Academics will currently publish, say, a chemical scaffold, which they bill as a potential new target for parasites. "But had a medicinal chemist looked at it, he might immediately see that it will never work as a drug, because it has an inappropriate solubility or toxicological profile," says Els Torreele, a product manager at the DNDi. "Having a chemical structure that kills your parasite is only one of many aspects of what makes a drug a drug”.
Ted Bianco, director of technology transfer at the Wellcome Trust in London, agrees. "It's fine if a researcher is just using a compound as a ligand to probe a biological process," he says, "but don't kid yourself it's a drug unless you ask whether it has druggable properties." What's needed, says Hale, is a 'target product profile', which sets out the appropriate drug chemistry properties. "Getting a drug through regulatory processes is not just about how good your science is and how great your trials are; it is much more complex," says Hale. "And academics don't have the experience — they need to hire people from the drug industry."
This would make particularly interesting reading for the NIH-funding-discovers-all-the-new-drugs crowd. That idea seems pretty indestructible, although you’d think it would at least be dented by talking to the people who actually try to develop drugs (like me, or many readers of this blog), or to the people who are actually partnering with academia (see above).

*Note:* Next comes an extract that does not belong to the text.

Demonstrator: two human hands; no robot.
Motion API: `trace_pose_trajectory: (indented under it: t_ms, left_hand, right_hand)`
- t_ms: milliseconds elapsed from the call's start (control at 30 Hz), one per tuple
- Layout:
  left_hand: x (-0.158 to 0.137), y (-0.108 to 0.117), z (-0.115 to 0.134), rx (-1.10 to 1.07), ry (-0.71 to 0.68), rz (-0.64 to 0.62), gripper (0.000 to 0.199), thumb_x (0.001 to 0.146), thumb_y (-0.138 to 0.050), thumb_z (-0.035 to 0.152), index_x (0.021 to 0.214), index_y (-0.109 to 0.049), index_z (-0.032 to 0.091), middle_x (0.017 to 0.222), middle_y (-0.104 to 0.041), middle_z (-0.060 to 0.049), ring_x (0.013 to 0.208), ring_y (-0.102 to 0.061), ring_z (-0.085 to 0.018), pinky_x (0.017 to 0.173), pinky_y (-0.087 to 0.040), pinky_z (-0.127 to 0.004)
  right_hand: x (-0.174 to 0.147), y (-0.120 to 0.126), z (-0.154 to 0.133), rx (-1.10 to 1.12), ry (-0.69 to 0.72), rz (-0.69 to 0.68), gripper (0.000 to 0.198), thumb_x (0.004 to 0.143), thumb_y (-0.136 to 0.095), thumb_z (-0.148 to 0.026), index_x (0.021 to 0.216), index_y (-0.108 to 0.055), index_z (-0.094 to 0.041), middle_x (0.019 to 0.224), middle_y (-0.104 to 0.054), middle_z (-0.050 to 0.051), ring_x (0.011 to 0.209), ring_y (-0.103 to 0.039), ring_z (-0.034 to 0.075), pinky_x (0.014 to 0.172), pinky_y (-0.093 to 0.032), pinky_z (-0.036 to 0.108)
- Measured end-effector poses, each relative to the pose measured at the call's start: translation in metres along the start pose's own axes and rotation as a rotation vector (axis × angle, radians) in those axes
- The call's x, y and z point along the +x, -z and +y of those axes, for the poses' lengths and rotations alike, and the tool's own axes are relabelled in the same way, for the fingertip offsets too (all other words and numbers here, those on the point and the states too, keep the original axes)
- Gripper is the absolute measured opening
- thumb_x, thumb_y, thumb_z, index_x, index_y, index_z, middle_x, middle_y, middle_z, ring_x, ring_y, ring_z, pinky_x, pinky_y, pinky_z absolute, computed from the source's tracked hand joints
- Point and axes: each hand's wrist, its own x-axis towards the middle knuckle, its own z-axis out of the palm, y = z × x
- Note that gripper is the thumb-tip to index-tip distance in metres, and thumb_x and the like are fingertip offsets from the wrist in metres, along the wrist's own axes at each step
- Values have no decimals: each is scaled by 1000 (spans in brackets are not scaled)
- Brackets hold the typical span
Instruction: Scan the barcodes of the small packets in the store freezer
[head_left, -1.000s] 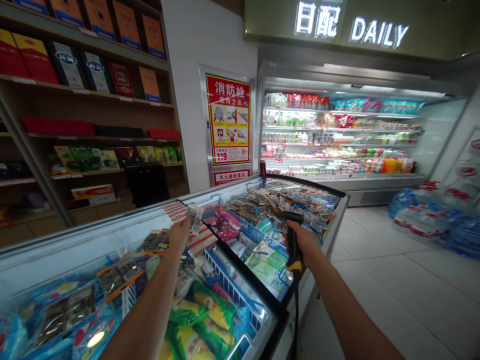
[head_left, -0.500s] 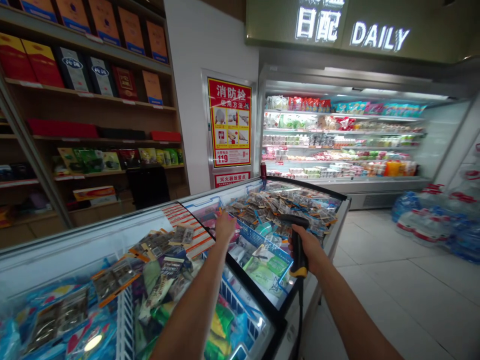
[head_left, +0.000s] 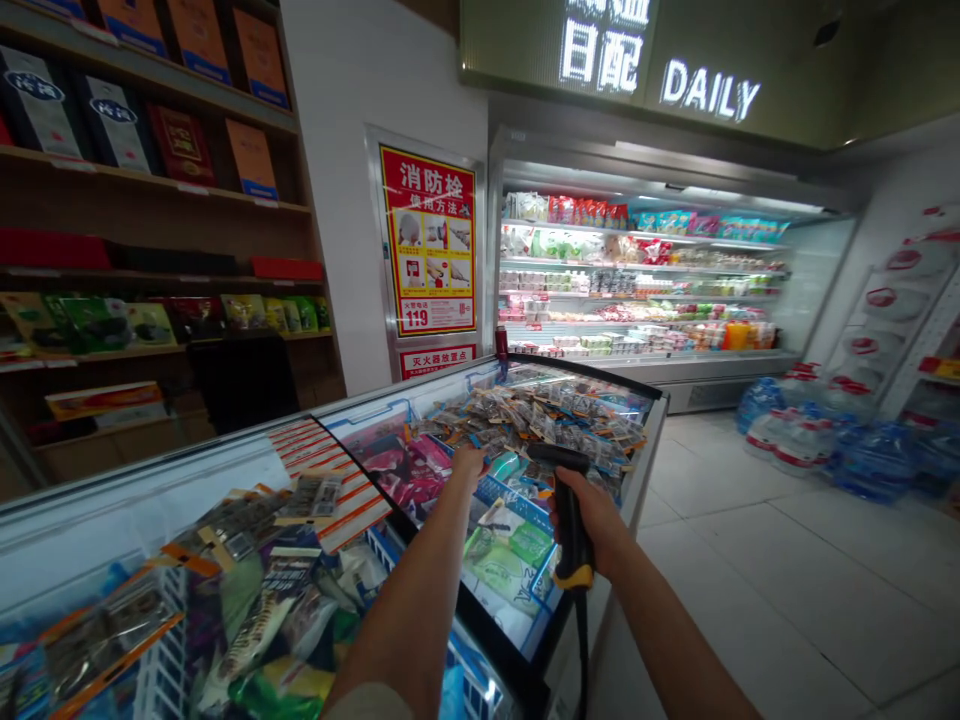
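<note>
My right hand point(head_left: 596, 525) is wrapped round the grip of a black and yellow barcode scanner point(head_left: 574, 540), its head tilted over the freezer and its cable hanging down. My left hand point(head_left: 469, 464) reaches over the chest freezer at the near edge of a heap of small flat packets point(head_left: 525, 415) with dark contents. Its fingers point away from me and are mostly hidden, so I cannot tell if they hold a packet. Beside it lie pink bags point(head_left: 409, 470) and a blue wire basket point(head_left: 491, 490). Green and white bags point(head_left: 510, 555) sit below the scanner.
A black freezer frame bar point(head_left: 480, 595) runs under my left forearm. More packets and bags point(head_left: 262, 610) fill the near section, with a white basket divider point(head_left: 161, 640). Shelves point(head_left: 187, 190) stand left, a lit fridge point(head_left: 645, 270) behind, and bottled water point(head_left: 795, 430) on the floor at right.
The view has turned to the right. My left hand has shifted from over the pink bags to the packet heap, closer to the scanner. My right hand still grips the scanner.
</note>
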Motion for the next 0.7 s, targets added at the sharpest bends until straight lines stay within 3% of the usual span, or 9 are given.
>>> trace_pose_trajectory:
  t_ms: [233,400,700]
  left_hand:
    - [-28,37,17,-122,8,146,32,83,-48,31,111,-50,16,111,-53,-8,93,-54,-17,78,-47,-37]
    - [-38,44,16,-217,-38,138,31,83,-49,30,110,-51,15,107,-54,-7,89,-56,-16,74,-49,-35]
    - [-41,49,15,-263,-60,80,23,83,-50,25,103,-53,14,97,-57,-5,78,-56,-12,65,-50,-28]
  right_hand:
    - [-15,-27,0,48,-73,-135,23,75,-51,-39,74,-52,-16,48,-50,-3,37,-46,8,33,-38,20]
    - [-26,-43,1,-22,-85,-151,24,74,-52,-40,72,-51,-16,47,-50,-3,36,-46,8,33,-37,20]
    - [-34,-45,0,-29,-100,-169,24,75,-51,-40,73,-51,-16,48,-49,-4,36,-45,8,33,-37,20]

I first came across this whole debate a few years ago, not having even realized that it was a debate at all. Even now, when I tell co-workers in the industry that there are people who believe that pretty much all drugs come right out of from publicly funded research, the usual result is an incredulous stare and a burst of laughter. That’s often followed by a question like “So what is it that I’m doing all day, then?”
Unfortunately, there really are occasional examples of companies scooping things up and making a killing on them – an example will follow in a coming blog post. And on the flip side, I have a recent example coming up of an academic compound which may well do exciting things in a dish, but has as much chance of becoming a drug as I do of becoming an Olympic pole-vault champion. And it’s not that I’m not reasonably aerodynamic – it’s just that there’s more to the pole vault than that, and there’s more to making a drug than working in vitro.